A Garota Canhota (Taiwan, 2025)
Título Original: Zuopiezi nuhai
Direção: Shih-Ching Tsou
Roteiro: Sean Baker, Shih-Ching Tsou
Elenco principal: Janel Tsai, Nina Ye, Ma Shih-yuan, Hsia Teng-Hung, Blaire Chang e Huang Teng-Hui
Duração: 1h 48min
Os primeiros minutos de A Garota Canhota são encantadores. Sem saber como a narrativa se desdobrará, somos apresentados a um universo pouco conhecido pelo público brasileiro: Taiwan. Uma região cuja existência não é reconhecida pela ONU, mas que possui soberania nacional bastante tutelada pela China, que já no primeiro momento se apresenta com simpáticas motocicletas, trânsito caótico e uma mistura de cores que transpassa a sua riqueza cultural pelas telas.

A obra já possui inicialmente três grandes chamarizes. O primeiro é a sua produção e roteiro assinados por Sean Baker, diretor do premiado Anora, em parceria com a diretora e corroteirista Shih-Ching Tsou. O segundo é o fato de ser a submissão oficial do território para o Oscar deste ano.
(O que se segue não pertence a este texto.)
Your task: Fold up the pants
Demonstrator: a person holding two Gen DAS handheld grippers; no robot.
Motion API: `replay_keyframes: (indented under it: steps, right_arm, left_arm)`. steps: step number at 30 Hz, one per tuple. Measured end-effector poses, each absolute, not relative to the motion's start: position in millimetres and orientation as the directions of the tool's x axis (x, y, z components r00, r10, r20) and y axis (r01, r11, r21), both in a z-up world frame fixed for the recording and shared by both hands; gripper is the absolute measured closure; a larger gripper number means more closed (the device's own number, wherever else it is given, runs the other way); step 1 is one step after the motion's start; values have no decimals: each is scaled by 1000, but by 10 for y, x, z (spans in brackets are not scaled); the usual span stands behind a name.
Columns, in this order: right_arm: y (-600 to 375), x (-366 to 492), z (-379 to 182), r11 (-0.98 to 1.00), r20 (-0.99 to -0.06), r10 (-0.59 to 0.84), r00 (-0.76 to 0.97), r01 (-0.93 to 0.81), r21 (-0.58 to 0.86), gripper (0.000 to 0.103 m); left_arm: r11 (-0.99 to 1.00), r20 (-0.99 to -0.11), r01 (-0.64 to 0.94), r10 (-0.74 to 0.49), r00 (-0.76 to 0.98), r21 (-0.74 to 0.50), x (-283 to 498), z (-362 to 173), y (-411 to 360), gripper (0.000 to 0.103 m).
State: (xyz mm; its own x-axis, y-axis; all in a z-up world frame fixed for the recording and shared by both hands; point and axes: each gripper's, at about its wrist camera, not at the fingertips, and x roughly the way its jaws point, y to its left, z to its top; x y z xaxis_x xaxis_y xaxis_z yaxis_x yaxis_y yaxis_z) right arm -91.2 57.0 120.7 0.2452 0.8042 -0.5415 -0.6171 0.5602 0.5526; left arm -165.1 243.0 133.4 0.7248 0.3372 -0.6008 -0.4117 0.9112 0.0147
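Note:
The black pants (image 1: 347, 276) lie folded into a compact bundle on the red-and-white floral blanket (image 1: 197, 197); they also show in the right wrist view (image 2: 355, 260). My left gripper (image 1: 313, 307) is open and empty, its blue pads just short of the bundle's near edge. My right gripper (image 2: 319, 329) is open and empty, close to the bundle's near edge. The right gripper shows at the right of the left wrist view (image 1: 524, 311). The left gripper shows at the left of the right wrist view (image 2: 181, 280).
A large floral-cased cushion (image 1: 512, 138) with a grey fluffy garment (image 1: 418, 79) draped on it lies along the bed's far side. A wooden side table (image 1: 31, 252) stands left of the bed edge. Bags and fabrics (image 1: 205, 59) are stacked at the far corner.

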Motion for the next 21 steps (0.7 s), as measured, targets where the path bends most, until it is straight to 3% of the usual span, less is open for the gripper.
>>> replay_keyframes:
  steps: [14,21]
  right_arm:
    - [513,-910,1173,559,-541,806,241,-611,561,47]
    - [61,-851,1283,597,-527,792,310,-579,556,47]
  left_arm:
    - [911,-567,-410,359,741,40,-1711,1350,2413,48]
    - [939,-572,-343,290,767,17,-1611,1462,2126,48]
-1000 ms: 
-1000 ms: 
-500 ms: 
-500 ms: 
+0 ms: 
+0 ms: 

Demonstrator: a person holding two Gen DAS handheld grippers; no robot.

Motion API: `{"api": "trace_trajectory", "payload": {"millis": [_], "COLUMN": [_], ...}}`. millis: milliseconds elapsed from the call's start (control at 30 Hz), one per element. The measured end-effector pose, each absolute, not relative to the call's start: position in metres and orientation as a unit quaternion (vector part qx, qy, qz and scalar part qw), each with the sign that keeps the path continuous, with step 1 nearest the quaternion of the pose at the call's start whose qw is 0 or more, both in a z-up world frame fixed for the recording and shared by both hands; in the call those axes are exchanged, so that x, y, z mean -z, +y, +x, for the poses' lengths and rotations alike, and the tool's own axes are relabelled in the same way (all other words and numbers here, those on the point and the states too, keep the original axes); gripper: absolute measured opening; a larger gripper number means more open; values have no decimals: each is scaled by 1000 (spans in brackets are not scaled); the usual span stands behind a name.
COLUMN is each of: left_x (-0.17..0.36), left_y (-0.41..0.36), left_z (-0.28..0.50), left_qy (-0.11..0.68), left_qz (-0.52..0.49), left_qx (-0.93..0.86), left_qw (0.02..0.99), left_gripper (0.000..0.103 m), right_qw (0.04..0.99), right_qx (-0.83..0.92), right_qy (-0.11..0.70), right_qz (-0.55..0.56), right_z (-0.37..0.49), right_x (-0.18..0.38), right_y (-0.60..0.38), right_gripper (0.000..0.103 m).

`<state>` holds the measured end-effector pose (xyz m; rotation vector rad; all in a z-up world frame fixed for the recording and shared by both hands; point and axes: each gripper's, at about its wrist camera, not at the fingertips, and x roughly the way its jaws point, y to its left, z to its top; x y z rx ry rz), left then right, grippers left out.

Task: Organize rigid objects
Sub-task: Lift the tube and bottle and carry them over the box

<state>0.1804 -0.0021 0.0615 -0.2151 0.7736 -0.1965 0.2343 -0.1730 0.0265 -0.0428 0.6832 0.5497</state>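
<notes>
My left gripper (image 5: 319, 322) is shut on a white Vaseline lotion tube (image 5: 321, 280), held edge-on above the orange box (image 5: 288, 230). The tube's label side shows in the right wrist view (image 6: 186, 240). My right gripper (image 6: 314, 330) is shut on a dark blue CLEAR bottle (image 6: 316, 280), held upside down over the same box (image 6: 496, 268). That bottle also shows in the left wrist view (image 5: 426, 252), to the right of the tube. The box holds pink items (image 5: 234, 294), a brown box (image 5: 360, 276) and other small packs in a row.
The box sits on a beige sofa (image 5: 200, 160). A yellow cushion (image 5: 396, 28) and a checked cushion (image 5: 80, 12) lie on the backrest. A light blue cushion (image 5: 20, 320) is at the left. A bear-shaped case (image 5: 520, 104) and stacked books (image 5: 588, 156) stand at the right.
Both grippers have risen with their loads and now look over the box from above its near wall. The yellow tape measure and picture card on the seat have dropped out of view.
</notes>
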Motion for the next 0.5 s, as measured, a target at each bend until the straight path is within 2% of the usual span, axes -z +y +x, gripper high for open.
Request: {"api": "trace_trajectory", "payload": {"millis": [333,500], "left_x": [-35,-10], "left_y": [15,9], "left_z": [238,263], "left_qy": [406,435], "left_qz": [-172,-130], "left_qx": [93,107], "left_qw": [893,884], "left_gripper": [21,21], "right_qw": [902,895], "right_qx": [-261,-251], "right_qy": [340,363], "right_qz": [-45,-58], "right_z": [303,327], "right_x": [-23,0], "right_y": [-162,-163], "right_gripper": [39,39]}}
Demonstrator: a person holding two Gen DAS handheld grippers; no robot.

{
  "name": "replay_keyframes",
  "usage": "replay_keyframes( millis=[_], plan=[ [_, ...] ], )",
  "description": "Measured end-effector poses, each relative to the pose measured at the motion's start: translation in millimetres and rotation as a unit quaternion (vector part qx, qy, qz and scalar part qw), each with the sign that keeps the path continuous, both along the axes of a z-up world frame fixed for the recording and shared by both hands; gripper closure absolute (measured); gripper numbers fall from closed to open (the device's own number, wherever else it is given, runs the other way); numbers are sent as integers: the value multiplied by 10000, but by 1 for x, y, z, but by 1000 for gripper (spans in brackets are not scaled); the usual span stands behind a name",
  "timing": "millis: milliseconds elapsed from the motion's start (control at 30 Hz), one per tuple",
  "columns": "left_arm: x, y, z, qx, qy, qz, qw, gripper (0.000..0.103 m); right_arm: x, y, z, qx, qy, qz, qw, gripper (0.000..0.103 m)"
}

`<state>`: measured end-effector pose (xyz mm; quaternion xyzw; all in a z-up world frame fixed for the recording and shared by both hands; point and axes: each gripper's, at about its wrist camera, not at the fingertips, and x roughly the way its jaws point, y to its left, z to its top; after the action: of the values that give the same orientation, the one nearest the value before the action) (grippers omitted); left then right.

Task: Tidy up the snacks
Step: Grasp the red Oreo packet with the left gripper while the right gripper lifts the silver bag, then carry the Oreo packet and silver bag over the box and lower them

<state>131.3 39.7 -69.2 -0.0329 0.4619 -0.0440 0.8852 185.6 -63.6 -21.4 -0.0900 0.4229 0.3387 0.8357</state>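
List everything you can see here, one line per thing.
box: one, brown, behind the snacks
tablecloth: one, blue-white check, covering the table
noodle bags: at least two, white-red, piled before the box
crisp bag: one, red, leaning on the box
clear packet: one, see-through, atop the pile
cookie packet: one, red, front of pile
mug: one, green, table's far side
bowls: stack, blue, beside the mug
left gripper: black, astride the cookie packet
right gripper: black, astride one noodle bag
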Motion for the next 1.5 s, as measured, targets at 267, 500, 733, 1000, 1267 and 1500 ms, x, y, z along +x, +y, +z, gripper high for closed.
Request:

E por fim, temos a distribuição da gigante Netflix, que permite o acesso a milhões de usuários imediatamente através da sua plataforma. Mas ao começarmos a acompanhar a vida de uma mãe solo com suas duas filhas com diferença gigante de idade, facilmente somos levados pelos seus dramas cotidianos e tentativa de sobrevivência em um sistema capitalista e nos esquecemos de todo esse invólucro publicitário.
Ainda que existam muitos elementos culturais específicos, como a filha mais velha que trabalha em um local de venda de noz de areca, algo inexistente no Brasil, é a dramaturgia básica dos relacionamentos entre essas três mulheres e como elas enxergam e são enxergadas pelo seu entorno que criam a conexão rápida com o público. Essa filha mais velha, I-Ann (Ma Shih-yuan), teve que largar os estudos e encontrar um emprego não muito respeitado para ajudar a mãe a sustentar a casa, e frequentemente troca farpas com ela. A mãe, Shu-fen (Janel Tsai), trabalha todas as noites em uma barraca de comida em uma feira noturna e indica estar fazendo o seu melhor para criar a família, enquanto ainda tem que lidar com os traumas e dívidas deixados pelo marido. E a menina mais nova, a garota canhota citada no título do longa, I-Jing (Nina Ye), é apenas uma criança tentando sobreviver e ter uma infância no meio disso tudo.
É essa a dinâmica muitas vezes caótica que traz substância ao filme e o aproxima das plateias, independente de onde elas estejam. E para o seu funcionamento, obviamente um dos fatores de sucesso é a atuação das três atrizes envolvidas. Se Ma Shih-yuan e Janel Tsai já conseguem trazer a humanidade para as personagens através de suas contradições, o destaque para Nina Ye é completamente merecido. Mesmo com um papel bastante complicado e que exige uma gama de emoções ampla, a atriz consegue estar à altura do roteiro e entrega, além dessas emoções, a inocência que só poderia ser permitida a uma criança. Este é um daqueles casos nos quais a escalação é um ponto essencial da obra.
E, por mais que seja claro que o estilo já conhecido de Sean Baker de utilização de locações, atuações minimalistas e roteiro que parece acompanhar o cotidiano da família, a direção de Shih-Ching Tsou é essencial justamente por conseguir focar nesse universo feminino de forma horizontal, sem criar julgamentos morais em cima de suas personagens. Entre as cores fortes e todo o neon apresentado nas ruas de Taipei, temos também em tela micro e macro agressões machistas, dinâmicas familiares complexas, a dificuldade que é o amadurecimento precoce por ser uma mulher – algo que dificilmente um diretor homem conseguiria retratar de forma tão clara.
Por mais que trate de temas pesado e tenha um final um tanto novelístico, o filme ainda consegue se apresentar ao público de forma leve, e isso é algo louvável quando se faz uma obra com tamanhas especificidades da cultura local. Logo, essa narrativa de amadurecimento merece o seu destaque entre os longas da mostra deste ano.